# Problem to solve
Copy the data exactly from the line that contains "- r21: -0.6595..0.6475" through the line that contains "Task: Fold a", keeping both end lines and leaving out everything else.

BEGIN Recorded data

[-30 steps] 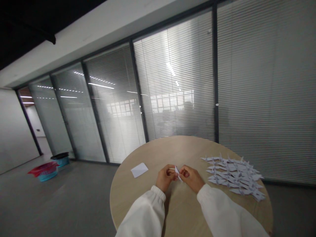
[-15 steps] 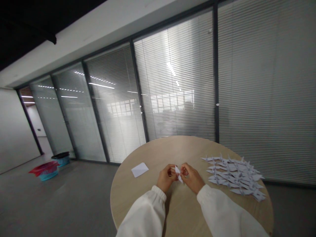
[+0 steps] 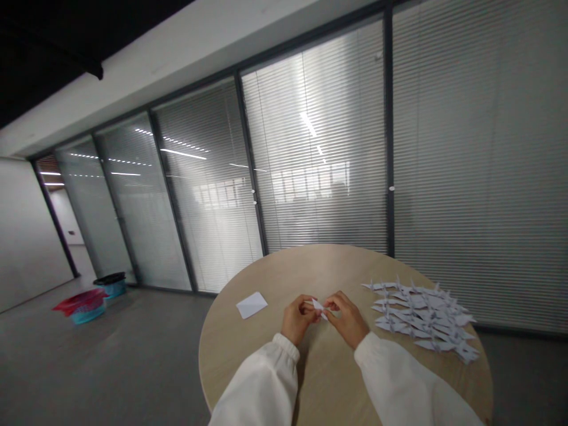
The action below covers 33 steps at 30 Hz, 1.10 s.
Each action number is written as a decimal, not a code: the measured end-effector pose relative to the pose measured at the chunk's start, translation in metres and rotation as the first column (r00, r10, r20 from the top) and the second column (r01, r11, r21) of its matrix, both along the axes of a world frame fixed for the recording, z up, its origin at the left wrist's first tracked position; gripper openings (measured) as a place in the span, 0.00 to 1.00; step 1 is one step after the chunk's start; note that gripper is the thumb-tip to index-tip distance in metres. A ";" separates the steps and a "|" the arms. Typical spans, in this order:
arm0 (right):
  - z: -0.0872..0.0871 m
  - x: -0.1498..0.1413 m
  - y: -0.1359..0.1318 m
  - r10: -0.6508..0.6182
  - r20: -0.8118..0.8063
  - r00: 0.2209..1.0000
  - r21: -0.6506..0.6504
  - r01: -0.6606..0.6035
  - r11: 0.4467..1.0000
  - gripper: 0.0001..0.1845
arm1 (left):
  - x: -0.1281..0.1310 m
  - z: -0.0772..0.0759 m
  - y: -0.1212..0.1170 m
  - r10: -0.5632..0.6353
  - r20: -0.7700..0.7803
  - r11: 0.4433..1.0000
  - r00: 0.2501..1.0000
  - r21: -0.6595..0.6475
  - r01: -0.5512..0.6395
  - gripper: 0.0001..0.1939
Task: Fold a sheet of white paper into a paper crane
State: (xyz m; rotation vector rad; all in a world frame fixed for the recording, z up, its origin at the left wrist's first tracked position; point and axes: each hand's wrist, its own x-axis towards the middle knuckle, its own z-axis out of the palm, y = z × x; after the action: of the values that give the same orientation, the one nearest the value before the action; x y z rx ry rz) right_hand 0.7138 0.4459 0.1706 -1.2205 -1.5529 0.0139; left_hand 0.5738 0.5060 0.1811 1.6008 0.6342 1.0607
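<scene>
White paper [image 3: 318, 306], creased into a small pointed fold, is being pinched between your left hand [image 3: 298, 319] and right hand [image 3: 348, 319], both grips closed on it, over the round wooden worktop [image 3: 284, 278], while a heap of paper cranes [image 3: 419, 316] is lying to your right.

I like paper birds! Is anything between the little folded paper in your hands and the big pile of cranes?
Yes, the right hand. It pinches the folded paper on the side toward the pile of paper cranes, so it sits between them. Nothing else visible does.
</scene>
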 end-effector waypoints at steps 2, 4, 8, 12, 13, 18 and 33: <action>0.001 -0.001 0.000 0.021 -0.007 1.000 0.000 -0.021 1.000 0.03 | 0.000 -0.002 0.002 0.015 -0.010 1.000 1.000 0.018 -0.015 0.17; 0.001 -0.001 0.000 0.037 -0.010 0.999 -0.006 -0.037 0.999 0.02 | -0.001 -0.003 0.003 0.026 -0.017 0.999 1.000 0.027 -0.026 0.17; 0.003 -0.001 -0.002 0.042 -0.019 0.999 -0.014 -0.043 0.999 0.03 | -0.001 -0.002 0.003 0.022 -0.009 1.000 1.000 0.004 -0.022 0.17; 0.005 -0.002 -0.003 0.057 -0.032 0.998 -0.009 -0.058 0.998 0.04 | 0.001 -0.001 0.001 0.002 0.005 1.000 1.000 -0.027 -0.002 0.16; 0.005 -0.002 -0.003 0.060 -0.035 0.998 -0.010 -0.060 0.998 0.04 | 0.001 0.000 0.000 -0.001 0.005 1.000 1.000 -0.030 0.001 0.16; 0.005 -0.003 -0.002 0.051 -0.044 0.998 -0.021 -0.052 0.998 0.03 | 0.001 -0.001 0.001 0.008 0.004 1.000 1.000 -0.013 -0.008 0.16; 0.004 -0.003 0.001 0.073 -0.125 0.989 -0.097 -0.085 0.992 0.03 | 0.000 0.004 -0.003 0.074 0.008 0.997 0.997 -0.012 -0.074 0.15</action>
State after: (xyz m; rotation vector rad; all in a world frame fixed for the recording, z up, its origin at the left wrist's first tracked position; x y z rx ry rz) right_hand 0.7110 0.4465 0.1744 -1.2141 -1.5082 0.2185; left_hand 0.5742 0.5033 0.1854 1.5718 0.6975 1.1161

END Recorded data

# Your solution
  - r21: -0.6595..0.6475
  - r01: -0.5512..0.6395
  - gripper: 0.0001..0.1939
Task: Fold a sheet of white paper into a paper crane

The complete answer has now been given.